BEGIN MATERIAL PROVIDED

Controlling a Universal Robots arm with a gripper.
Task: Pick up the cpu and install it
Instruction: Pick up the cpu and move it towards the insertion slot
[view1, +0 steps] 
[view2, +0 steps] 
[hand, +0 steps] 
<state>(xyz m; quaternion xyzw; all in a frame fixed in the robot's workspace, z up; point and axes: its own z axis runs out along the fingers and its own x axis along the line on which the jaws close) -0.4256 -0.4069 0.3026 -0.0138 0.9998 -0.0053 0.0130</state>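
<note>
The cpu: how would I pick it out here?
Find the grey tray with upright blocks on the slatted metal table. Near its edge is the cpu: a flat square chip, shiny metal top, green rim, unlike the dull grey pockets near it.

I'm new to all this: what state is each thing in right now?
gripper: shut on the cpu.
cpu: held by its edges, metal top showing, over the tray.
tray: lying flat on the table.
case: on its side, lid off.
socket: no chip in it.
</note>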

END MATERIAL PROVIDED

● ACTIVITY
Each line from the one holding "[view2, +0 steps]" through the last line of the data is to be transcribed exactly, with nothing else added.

● RESULT OF THIS TASK
[view2, +0 steps] 
[hand, +0 steps] 
<state>(xyz m; quaternion xyzw; all in a frame fixed in the robot's workspace, z up; point and axes: its own z axis runs out along the fingers and its own x axis along the line on which the jaws close) -0.4256 -0.4069 0.3026 -0.0138 0.9998 -0.0053 0.0130</state>
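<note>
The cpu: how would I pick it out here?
Find the grey tray with upright blocks on the slatted metal table. Near its edge is the cpu: a flat square chip, shiny metal top, green rim, unlike the dull grey pockets near it.

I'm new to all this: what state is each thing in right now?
gripper: shut on the cpu.
cpu: held by its edges, metal top showing, over the tray.
tray: lying flat on the table.
case: on its side, lid off.
socket: no chip in it.
</note>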

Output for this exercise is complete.